Here's another long thing I wrote a couple of weeks ago that's been on my ideas page since then.  It's semi-amusing in the borderline obsession it displays.  *cough*

Joanne Whalley.  Painfully hot in Willow, fugly in every other shot I can find, which is the reason for this semi-article.

She's got a look that slays me, the red hair (dyed in Willow), big eyes, semi-aristocratic features, no ugly bright lip stick to ruin it, etc. Here's some shots of her in Willow, and compare to any other pics.  Of course the others she doesn't have the lovely red hair with the extensions, she's in some awful 70's and 80's hair styles, all big and puffy and mousy-brown.  But it's like her super hot sister took over for Willow only.  It's not like she hit the wall after it, she's less than beautiful before and after, so it's just styling.

Born in 1964, so she was 24 in Willow.  She's still in her late 30's, but looks 50+ in these shots from Breathtaking.  Makes you wonder if her listed birth date is a lie, and she's older.  Looks older than 24 in Willow, IMHO, but not in a bad way, as I think she's breathtaking in that film.

Christmas Story, some UK TV movie from 1984, she looks bug-eyed and pinched of face. The Singing Detective, 1986, she looks even worse. Scandal, the year after Willow, she looks 10 years older.  It's like Joanne's less-attractive aunt took over after Willow.

Am I obsessed with her?  I hope not, never seen anything she was in other than Willow, and no desire to do so.  Mostly it's small UK movies or TV shows I'd never find w/o a search anyway, and I don't care, especially with her being coyote'd, to judge from the photos. I just got Willow for $5 on VHS at Price Club a month or so ago, hadn't seen it since I was a kid and remembered it being sorta cheesy, but I've always loved fantasy, and it wasn't bad, so I picked it up when they had nothing else I wanted.

It's not a great movie, it's got decent production values and the special effects were cutting edge at the time, I remember seeing it way back then with my mom, I think.  Anyway, could hardly tell anything was blue screened.  Earlier movies every shot with a special effect the characters were all aglow around their edges, especially anything like hair or fur or other spiky edges looked really fake.  Willow's special effects look pretty mediocre now, obvious claymation stop-action on the two-headed dragon thing, and there are a lot of glowing bluescreen remnants, but the effects aren't bad, as good or better than TV shows are now, anyway.  The plot (story by George Lucas) is pathetically derivative of Star Wars, but then Star Wars is quite derivative itself, though much more inventive than Willow. 

And Joanne's performance?  I dunno, nothing awful about it, but she doesn't leap off the screen, but she looks great to me in it.  So I looked her up on google and found the shots linked to above, and thought it was amazing how much worse (than in Willow) she looked in all of them.
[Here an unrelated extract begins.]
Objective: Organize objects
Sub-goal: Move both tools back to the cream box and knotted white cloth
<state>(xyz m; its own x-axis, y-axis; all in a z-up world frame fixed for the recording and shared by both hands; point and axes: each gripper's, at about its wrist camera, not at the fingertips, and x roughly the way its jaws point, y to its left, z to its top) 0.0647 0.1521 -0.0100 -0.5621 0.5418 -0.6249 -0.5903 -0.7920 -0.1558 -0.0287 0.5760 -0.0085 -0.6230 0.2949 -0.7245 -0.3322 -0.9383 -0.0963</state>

Somehow her narrow face and big eyes that are bewitching in Willow just make her look bug-eyed and trout-faced in every other film, ones from the 80's, but then 90's also, as her apparently Methuselah condition kicked in.

Most actresses in shots from the 80's are hard to take now, just such giant hair and pasty-faced make up (The hottest shots of actresses from the 80's look dire now, as in this shot from Top Gun.) and Joanne is in mostly UK movies, so I'm assuming that's where the lived, and not a lot of tanning season in those parts, plus they were deep in the too-much-makeup big hair look in the 80's as well. Check out some older pics of Princess Diana with the frizzy hair and raccoon eyes.

If I were motivated I could dig up tons of pics of attractive women from the 80's and post them now, perhaps a whole section on "what the hell were they thinking" make up disasters.  But I'm not.